Meetup at AI NextCon 2019: In-Stream data process, Data Orchestration & More
Alluxio – Data Orchestration for Analytics and AI in the Cloud
Data storage is migrating from the colocated model (e.g., HDFS) to a more cost-effective, scalable but often fully disaggregated and remote data lake model (e.g. S3). This has created a strong need for data orchestration in the cloud like what K8s does for container-based workloads, so that data can be presented in the right layout at right location for data applications on the cloud. Originally developed from UC Berkeley AMPLab project “Tachyon”, Alluxio (www.alluxio.io) implements the world’s first open-source data orchestration system in the cloud: an unified access layer for data-driven applications in bigdata and ML, enabling Spark, Presto or TensorFlow to transparently access different external storage systems while actively leveraging in-memory cache to accelerate data access.

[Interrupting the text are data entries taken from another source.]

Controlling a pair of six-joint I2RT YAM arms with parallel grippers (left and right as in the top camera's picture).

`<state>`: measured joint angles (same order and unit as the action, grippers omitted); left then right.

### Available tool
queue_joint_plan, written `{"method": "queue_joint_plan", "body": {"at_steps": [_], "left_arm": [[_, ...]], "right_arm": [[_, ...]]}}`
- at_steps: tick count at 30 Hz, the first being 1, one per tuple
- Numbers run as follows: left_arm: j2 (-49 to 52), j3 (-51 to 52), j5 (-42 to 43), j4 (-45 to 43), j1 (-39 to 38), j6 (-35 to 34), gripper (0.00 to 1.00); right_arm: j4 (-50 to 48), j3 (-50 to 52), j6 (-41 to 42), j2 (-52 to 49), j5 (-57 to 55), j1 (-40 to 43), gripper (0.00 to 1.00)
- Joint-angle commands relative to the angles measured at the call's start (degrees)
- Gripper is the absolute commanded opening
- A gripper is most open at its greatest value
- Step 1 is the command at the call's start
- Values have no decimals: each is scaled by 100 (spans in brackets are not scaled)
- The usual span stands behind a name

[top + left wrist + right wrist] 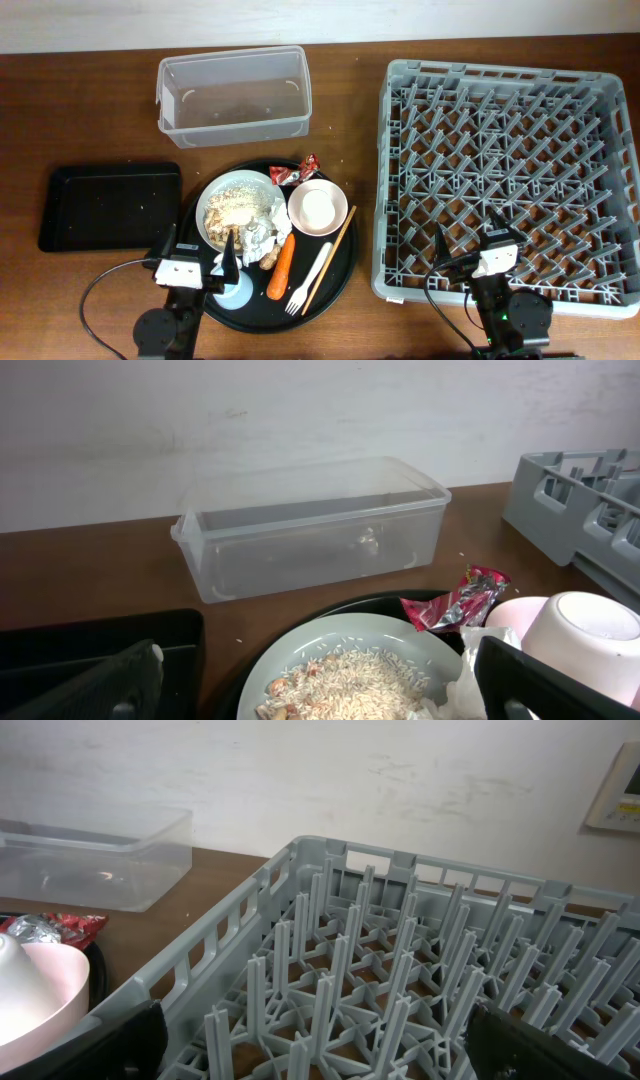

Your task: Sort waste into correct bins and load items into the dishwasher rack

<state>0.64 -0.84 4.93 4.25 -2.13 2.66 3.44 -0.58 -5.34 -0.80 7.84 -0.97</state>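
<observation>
On a round black tray [345, 275] lie a white plate [212, 195] of rice scraps [360, 675], a crumpled tissue [266, 228], a red-and-silver wrapper [296, 172], a pinkish bowl [318, 208] with a white cup [590, 635] in it, a carrot [283, 265], a brown lump [268, 261], a fork [310, 278], a chopstick [331, 258] and a blue cup [236, 293]. My left gripper [198, 250] is open and empty over the plate's near edge. My right gripper [470, 235] is open and empty over the grey rack's [510, 130] front left part.
A clear tub [235, 95] stands behind the round tray. A shallow black rectangular tray [110, 205] lies at the left. Both hold nothing. The rack shows only its pegs. Cables run from both arm bases along the front edge.
</observation>
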Motion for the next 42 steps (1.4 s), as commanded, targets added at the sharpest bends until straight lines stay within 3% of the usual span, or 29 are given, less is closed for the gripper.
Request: {"method": "queue_joint_plan", "body": {"at_steps": [1,32,39,42], "left_arm": [[72,31,20,7,4,109,100],[72,31,22,-2,4,109,99],[74,-50,22,28,4,107,100],[74,-326,22,468,4,107,99]], "right_arm": [[26,26,-2,37,55,-52,98],[24,26,4,37,55,-52,98],[76,-61,734,33,35,-52,98],[306,-306,901,0,57,-52,98]]}}
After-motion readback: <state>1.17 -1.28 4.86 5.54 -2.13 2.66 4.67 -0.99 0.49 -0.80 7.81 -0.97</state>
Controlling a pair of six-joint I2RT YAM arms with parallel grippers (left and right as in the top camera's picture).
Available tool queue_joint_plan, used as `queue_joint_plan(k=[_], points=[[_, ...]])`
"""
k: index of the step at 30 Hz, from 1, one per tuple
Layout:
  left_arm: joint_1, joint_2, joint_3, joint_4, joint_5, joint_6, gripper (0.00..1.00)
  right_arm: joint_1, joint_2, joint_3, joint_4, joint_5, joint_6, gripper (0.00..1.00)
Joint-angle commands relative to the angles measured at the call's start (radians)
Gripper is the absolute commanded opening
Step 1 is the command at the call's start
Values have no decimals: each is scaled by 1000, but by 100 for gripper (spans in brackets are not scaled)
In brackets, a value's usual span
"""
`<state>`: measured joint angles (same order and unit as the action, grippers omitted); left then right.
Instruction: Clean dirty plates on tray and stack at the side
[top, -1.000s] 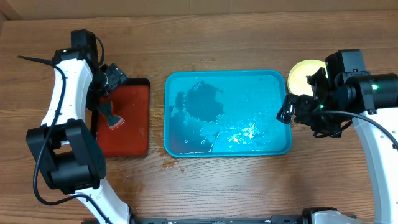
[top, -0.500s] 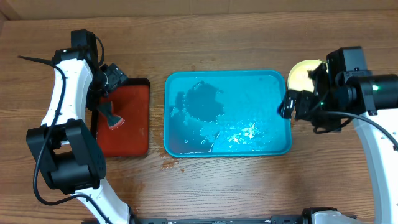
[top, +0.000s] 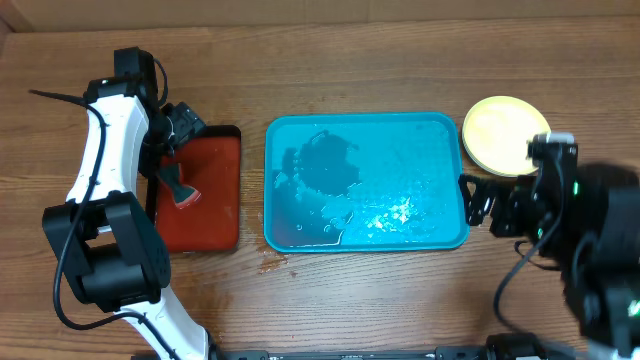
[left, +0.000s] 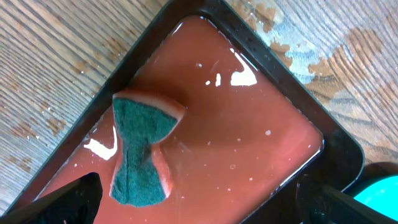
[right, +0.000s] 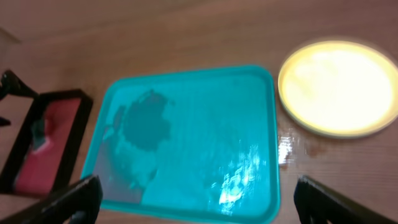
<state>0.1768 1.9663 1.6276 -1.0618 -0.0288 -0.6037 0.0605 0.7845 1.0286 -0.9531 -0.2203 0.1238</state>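
A yellow-green plate (top: 500, 135) with a pale centre lies on the wood just right of the turquoise tray (top: 400, 150); whether other plates lie under it cannot be told. It also shows in the right wrist view (right: 339, 87). No light blue plate is in view. The tray (right: 272, 124) holds only water and a dark patch. My right gripper (top: 480, 205) is open and empty, near the tray's front right corner, its fingers (right: 199, 199) high above the tray. My left gripper (top: 180, 130) is open and empty above the red tray, its fingers (left: 199, 205) beside the sponge.
A black-rimmed red tray (top: 200, 200) stands left of the turquoise tray, with reddish water and a green-and-pink sponge (left: 140, 152) in it. Spilled water marks the wood at its corner (left: 298, 37) and in front of the turquoise tray (top: 275, 262).
My right arm has pulled back from over the yellow-green plate toward the table's front, leaving the plate fully uncovered. The left arm has not moved.
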Motion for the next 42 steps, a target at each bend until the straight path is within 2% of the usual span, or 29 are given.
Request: queue_joint_plan(k=[1,9,22,29,42], points=[[-1,3,15,1,3,-3,100,-1,-161,-200,127,10,-28,100],[-1,3,15,1,3,-3,100,-1,-504,-606,468,10,-28,100],[-1,3,15,1,3,-3,100,-6,-785,-919,725,57,-28,100],[-1,3,15,1,3,-3,100,-5,-782,-1022,919,127,-27,100],[-1,3,15,1,3,-3,100,-6,-782,-1020,875,298,-29,100]])
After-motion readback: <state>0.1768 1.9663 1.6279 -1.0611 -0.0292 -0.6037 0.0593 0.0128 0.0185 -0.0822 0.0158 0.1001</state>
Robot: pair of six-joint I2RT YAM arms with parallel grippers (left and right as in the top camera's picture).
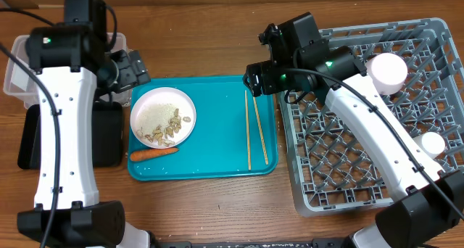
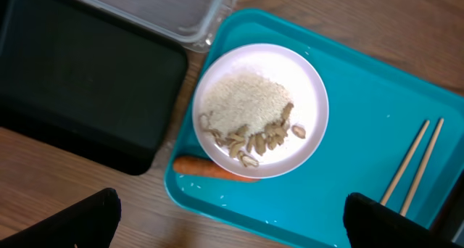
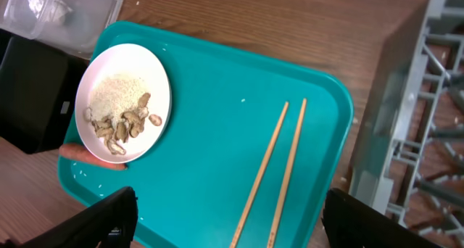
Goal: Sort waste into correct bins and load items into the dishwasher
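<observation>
Left arm (image 1: 69, 139): white link shell, black joints and base, at the desk's left edge.
Right arm (image 1: 370, 132): white link, black wrist housing, toward the right edge.
Cables (image 1: 49, 132): thin, black, along each white link.
Lights (image 1: 47, 39): one small green LED per arm.
Left fingers (image 2: 72, 219): matte black, blunt.
Right fingers (image 3: 98, 222): matte black, blunt.

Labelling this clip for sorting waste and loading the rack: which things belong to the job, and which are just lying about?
Job: plate, rice, beige scraps, carrot, chopsticks, clear tub, black tray, grey rack, white bowl and small cup in it.
Lying about: teal tray, wooden table.
</observation>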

In this talk, we will present: trends and challenges in the data ecosystem in cloud era; Data engineering in the cloud with data orchestration; Use cases of using tech stacks (Presto or Tensorflow) with Alluxio on S3
(H.Y.) Li is the Founder, and CTO of Alluxio. He co-created Alluxio (formerly Tachyon), an open source virtual distributed file system.
Bin Fan is the VP of Open Source at Alluxio. Prior to Alluxio, he worked for Google to build the next-generation storage infrastructure.